I was asked when the inquiry will start and finish. It would be presumptuous of a mere Minister of the Crown to dictate to the chair of such an important inquiry. It will begin its formal work once the terms of reference are finalised. From that point, the process, procedure and timing of the inquiry stages will be for the independent chair to determine. The noble and learned Baroness, Lady Hallett, has set out that her investigations will begin once these terms of reference are finalised. She said that she intends to gather evidence throughout this year, with public hearings beginning in 2023. She has made it clear that she will do everything in her power to deliver recommendations as soon as possible.

I acknowledge that lessons must and will be learned for us all. The Covid inquiry has two key aims: to understand the facts and to learn lessons from the pandemic. Although the timing is up to the chair of the inquiry, those are the fundamental things we must all address. It is expected that government departments also conduct post-legislative scrutiny on government legislation within three to five years of the Act obtaining Royal Assent. This will be another opportunity for further lessons to be learned.

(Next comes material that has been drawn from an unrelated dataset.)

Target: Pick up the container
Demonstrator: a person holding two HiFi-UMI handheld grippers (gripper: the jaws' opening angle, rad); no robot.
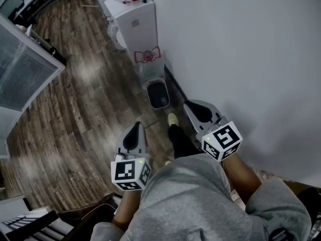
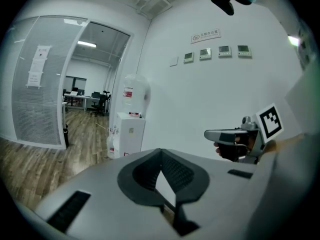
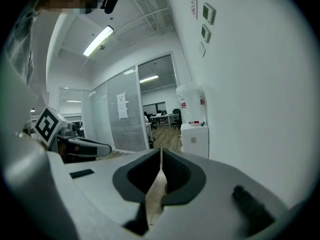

Nothing is perfect, and certainly Governments are not perfect. In this extraordinary situation throughout the pandemic, to aid parliamentary scrutiny, the Government maintained a constant dialogue with parliamentarians, making regular Statements in both Houses. Since March 2020, in both Houses, the Department of Health and Social Care has led on 56 Oral Statements, 14 general debates, five Lords debates, 113 SIs, 53 Oral Questions, 28 Lords Topical Questions and so on. This engagement with the House was supplemented by regular No. 10 press briefings—about which some have complained—including direct questions from members of the public.

I agree that here too there are lessons to be learned, and your Lordships’ report will be a document of lasting relevance. The Government will always endeavour to provide opportunities for pre-legislative scrutiny. We firmly believe that decisions are made stronger through scrutiny and debate. Any changes to the public health Act or other emergency legislation, such as the Civil Contingencies Act, will be subject to parliamentary scrutiny.

In conclusion, I thank your Lordships again for your valuable contributions in this debate. As we move forward from the response to Covid-19 it is crucial that we learn lessons wherever possible and ensure that our democratic values and our love of liberty are upheld. I reiterate my thanks to the Constitution Committee, which produced these reports, and those who have continued to uphold the values of this House in scrutinising the work of the Government. Any Government is stronger for facing your Lordships’ House.

The Government remain fully committed to ensuring that Parliament has ample opportunities to scrutinise the actions taken during the pandemic and our continuing approach to emergency legislation. Emergency powers and temporary legislation must always be used with the utmost discretion. They should be effective but proportionate to the circumstances that present themselves. That is the challenge that your Lordships’ Constitution Committee has added to; that is the affirmation I make from the Dispatch Box.

The Government will continue work to ensure that the correct legislative vehicles are in place to deal with any emergency scenario that presents itself. This includes retaining the Part 2 powers in the Civil Contingencies Act as an option of last resort while keeping other options with which to react to specific issues. Any changes to legislation, powers or the processes by which we use them will always be subject to parliamentary scrutiny, and the Government, whatever their past failings and whatever the difficulties of the situation we went through, achieved many things for this country in responding to this unprecedented pandemic and led us through difficult circumstances into what we hope are better times. We will always endeavour to provide opportunities for pre and post-legislative scrutiny.